Datenschutz in Zeiten der Seuche

Mit Blick auf die oben genannten Erfolge Südkoreas ist einschränkend zu erwähnen, dass dort zwar keine Ausgangssperren verhängt, dafür allerdings massenhaft Handydaten der Bevölkerung herangezogen wurden. Das Robert-Koch-Institut wertet auch bereits von der Telekom zur Verfügung gestellte Handydaten aus. Diese sind aber im Gegensatz zum Vorgehen Südkoreas anonymisiert und nicht dazu geeignet, Bewegungen einzelner Personen nachzuverfolgen. Die linke Bundestagsabgeordnete Anke Domscheit-Berg warnt davor, ein solch großangelegtes Tracking einzelner Personen auch in Deutschland zu starten, da dies "ein tiefer Einschnitt in den Datenschutz und die Privatheit" sei, der noch dazu wenig bringe. Stattdessen plädiert sie für von den Gesundheitsämtern erstellte "Corona-Ampeln".

Kunst- und Kultur sind wichtige Elemente der Zivilgesellschaft

Da gerade die Kunst- und Kulturbranche immense Einnahmenausfälle durch den Wegfall allerlei Veranstaltungen erleidet, kann es dazu kommen, dass viele kleine Medien und freiberufliche Schriftsteller*innen und Künstler*innen für längere Zeit als wichtiges Korrektiv gesellschaftlicher und politischer Diskurse wegfallen. Gerade diese liefern normalerweise relevante Impulse für die Zivilgesellschaft, um sich gegen autoritäre Tendenzen zur Wehr setzen zu können. Die gemeinnützige Gesellschaft für Freiheitsrechte hat beispielsweise kürzlich ein FAQ zu Grundrechten in Zeiten der Pandemie herausgegeben. Ob diese Entwicklung aufzuhalten sein wird, ist leider fraglich...

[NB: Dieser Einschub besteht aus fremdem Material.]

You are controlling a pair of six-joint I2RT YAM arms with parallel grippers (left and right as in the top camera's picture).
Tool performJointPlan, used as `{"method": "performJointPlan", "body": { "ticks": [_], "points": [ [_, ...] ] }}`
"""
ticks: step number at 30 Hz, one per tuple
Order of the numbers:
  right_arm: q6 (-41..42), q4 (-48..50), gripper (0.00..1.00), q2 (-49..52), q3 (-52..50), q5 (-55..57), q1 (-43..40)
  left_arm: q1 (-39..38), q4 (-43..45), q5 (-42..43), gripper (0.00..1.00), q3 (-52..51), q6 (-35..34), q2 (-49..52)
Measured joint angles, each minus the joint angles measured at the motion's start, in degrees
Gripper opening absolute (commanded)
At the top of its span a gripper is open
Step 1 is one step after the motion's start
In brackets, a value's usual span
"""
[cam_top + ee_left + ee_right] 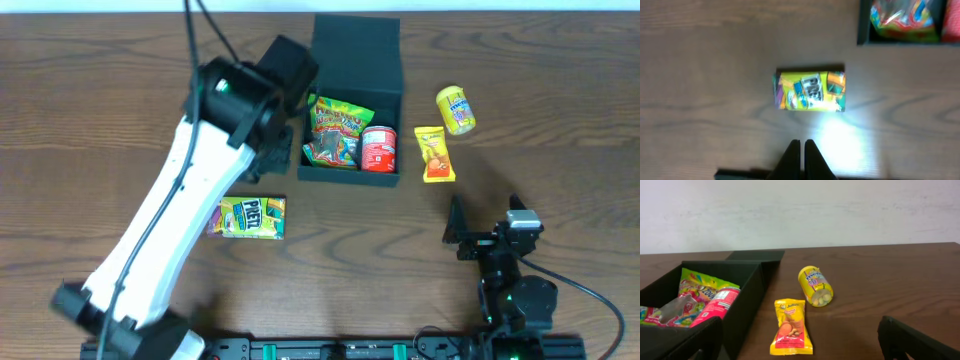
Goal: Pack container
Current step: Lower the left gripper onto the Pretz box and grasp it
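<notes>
As glossy packets (338,125) lie inside, the matte square container (350,178) gapes

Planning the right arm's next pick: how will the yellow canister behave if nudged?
The yellow canister lies on its side, so a nudge would probably roll it. Its smooth round wall may slip when squeezed. Candies seen through its clear end might shift.

I take the red can (379,148) as my mark. Right against its left side I see a green candy bag (338,128). Just right of the can, a yellow snack packet (434,154) lies flat on the wooden table (90,120). A yellow canister (455,110) lies on its side farther right and farther back. Well off toward the can's near left sits a green-yellow snack box (252,216).
</notes>
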Motion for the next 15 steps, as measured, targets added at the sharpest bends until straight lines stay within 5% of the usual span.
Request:
{"method": "performJointPlan", "body": {
  "ticks": [7,10,12,15],
  "points": [
    [0.0,0.0,0.99,0.0,0.0,0.0,0.0,-0.5,0.3,-1.6,0.08,-18.0,-0.7,-13.7],
    [0.0,0.0,0.99,0.0,0.0,0.0,0.0,-0.5,4.6,-0.7,0.23,-27.7,3.7,-20.3],
    [0.0,0.1,0.99,0.0,0.0,0.0,0.0,-0.4,10.5,4.4,0.39,-34.3,10.6,-24.9],
    [0.0,0.0,0.99,0.0,0.0,0.0,0.0,-0.5,20.3,13.7,0.49,-41.6,20.5,-29.3]
  ]
}}
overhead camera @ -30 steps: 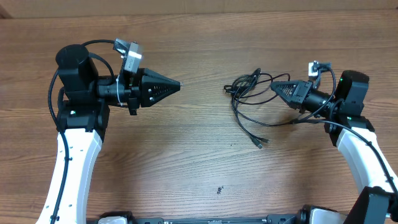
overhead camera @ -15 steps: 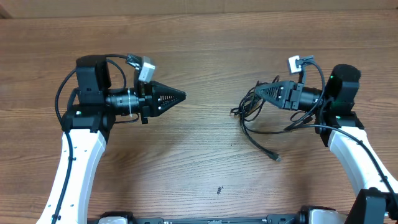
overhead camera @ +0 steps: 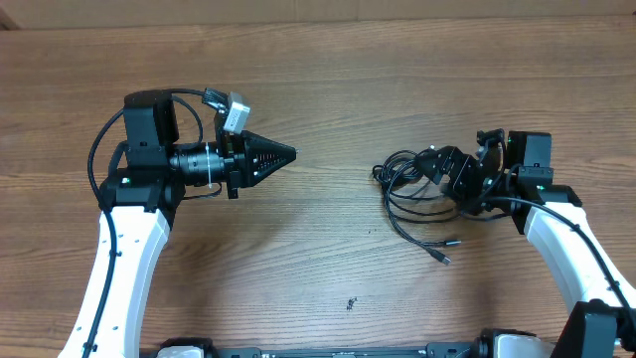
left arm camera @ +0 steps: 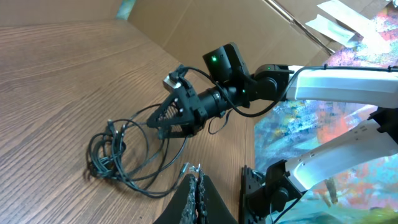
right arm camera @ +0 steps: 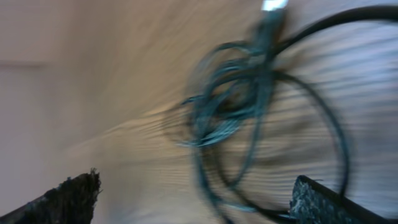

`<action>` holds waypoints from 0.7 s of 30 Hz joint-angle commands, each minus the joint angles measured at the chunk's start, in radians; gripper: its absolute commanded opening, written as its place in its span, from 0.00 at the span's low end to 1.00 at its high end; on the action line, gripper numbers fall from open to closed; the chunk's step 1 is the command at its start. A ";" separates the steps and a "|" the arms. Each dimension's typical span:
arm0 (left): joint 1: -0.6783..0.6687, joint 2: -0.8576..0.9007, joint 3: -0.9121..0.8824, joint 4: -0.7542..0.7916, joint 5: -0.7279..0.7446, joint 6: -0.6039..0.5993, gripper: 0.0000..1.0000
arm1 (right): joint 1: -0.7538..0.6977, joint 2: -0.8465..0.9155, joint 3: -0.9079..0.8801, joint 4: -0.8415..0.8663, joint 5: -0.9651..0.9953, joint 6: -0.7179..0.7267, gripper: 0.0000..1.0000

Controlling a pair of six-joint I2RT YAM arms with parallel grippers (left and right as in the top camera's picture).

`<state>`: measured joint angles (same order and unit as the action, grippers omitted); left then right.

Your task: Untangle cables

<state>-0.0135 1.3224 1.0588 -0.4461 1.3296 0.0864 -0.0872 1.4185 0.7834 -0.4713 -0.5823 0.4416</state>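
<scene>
The cables [overhead camera: 409,191] lay in a knotted bundle on the table's [overhead camera: 328,70] right side. The right gripper [overhead camera: 449,171] hung at the bundle's edge, fingers wide, holding nothing — apparently choosing a strand to grasp. The left gripper [overhead camera: 286,154] sat well apart, pinched together, empty. Next it would need one loop — not the clump.

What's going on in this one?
Two robot arms are working on a tangle of thin black cables lying on a wooden table. The right gripper sits right at the tangle with its jaws wide open and grips nothing; the right wrist view is blurred. The left gripper is shut and empty, pointing toward the cables from well off to the side. The cables are not yet separated.
</scene>
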 commanded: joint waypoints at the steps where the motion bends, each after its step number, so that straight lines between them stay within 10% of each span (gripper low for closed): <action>1: -0.002 -0.019 -0.005 0.002 -0.015 0.034 0.04 | -0.015 -0.003 0.003 -0.015 0.254 -0.084 1.00; 21: -0.002 -0.019 -0.005 0.001 -0.063 0.042 0.04 | -0.103 -0.003 0.003 0.020 0.357 -0.608 1.00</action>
<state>-0.0135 1.3224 1.0588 -0.4461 1.2774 0.0925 -0.1883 1.4185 0.7834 -0.4545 -0.2104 0.0189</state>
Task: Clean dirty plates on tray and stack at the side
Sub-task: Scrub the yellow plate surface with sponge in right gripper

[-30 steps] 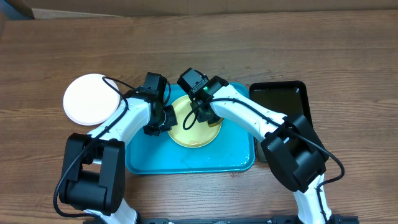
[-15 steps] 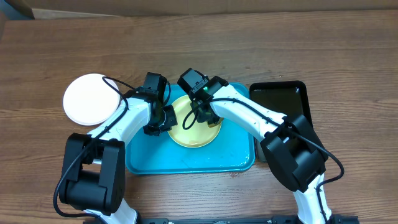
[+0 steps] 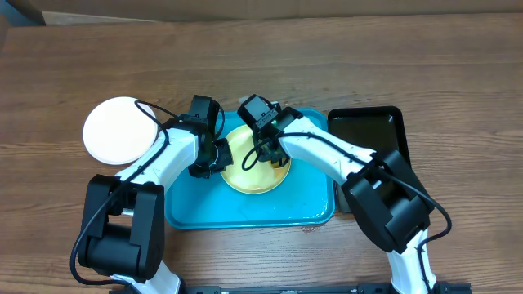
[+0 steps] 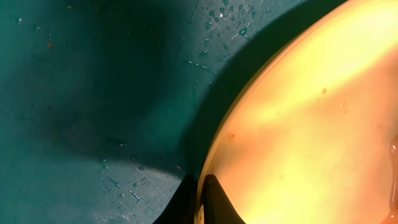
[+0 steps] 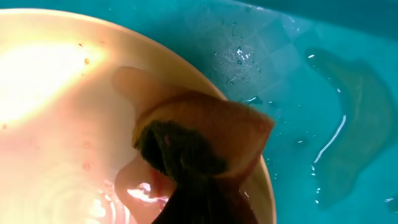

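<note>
The left end effector (image 4: 202, 200) is pinching the pale yellow-green round plate's (image 3: 263, 178) rim while the right end effector (image 5: 194, 198) is scrubbing with a gripped brown sponge (image 5: 211, 124); stacking likely follows.

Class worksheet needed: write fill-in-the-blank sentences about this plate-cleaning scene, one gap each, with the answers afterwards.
The plate on the turquoise tray is pale ____.
The left gripper is shut on that plate's ____.
The right gripper, shut on a sponge, presses it inside the same ____.
The white plate lies on the ____, left of the tray.
Answers: yellow; rim; plate; table.
</note>
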`<state>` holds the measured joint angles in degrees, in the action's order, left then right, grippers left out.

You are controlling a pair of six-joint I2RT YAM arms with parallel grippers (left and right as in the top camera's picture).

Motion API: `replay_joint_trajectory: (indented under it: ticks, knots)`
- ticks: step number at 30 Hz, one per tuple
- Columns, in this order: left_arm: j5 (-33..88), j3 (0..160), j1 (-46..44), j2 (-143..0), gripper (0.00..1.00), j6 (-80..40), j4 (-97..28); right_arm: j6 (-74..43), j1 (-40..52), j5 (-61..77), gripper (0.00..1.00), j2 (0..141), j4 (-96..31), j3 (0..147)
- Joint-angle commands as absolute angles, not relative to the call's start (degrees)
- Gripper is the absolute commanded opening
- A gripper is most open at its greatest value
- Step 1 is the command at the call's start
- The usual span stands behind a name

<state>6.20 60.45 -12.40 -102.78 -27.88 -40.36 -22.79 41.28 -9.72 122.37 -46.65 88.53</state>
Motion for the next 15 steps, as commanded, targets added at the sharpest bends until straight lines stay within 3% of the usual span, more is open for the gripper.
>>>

Alle Maßnahmen müssen zeitlich begrenzt sein

Niemand von uns hat vorher eine Pandemie mit solch globalen Ausmaßen erlebt. Deswegen ist es verständlich, dass wir temporär Teile unserer Freiheit opfern müssen, um die Ausbreitung des Virus zu verhindern. Jede grundrechtsbeschneidende Maßnahme muss zeitlich begrenzt sein und nach Ablauf dieser Frist erneut beschlossen werden – unter Mitsprache des jeweils zuständigen Parlaments. Tatsächlich erleben wir momentan ein sehr besonnenes und vernünftiges Vorgehen der verantwortlichen Regierungen in Bund und Ländern. Mit Blick auf das Handeln von Regierungen anderer Demokratien in der Corona-Krise sollten wir allerdings wachsam bleiben. Demokratische Wachsamkeit und (internationale) Solidarität sind die Tugenden der Stunde.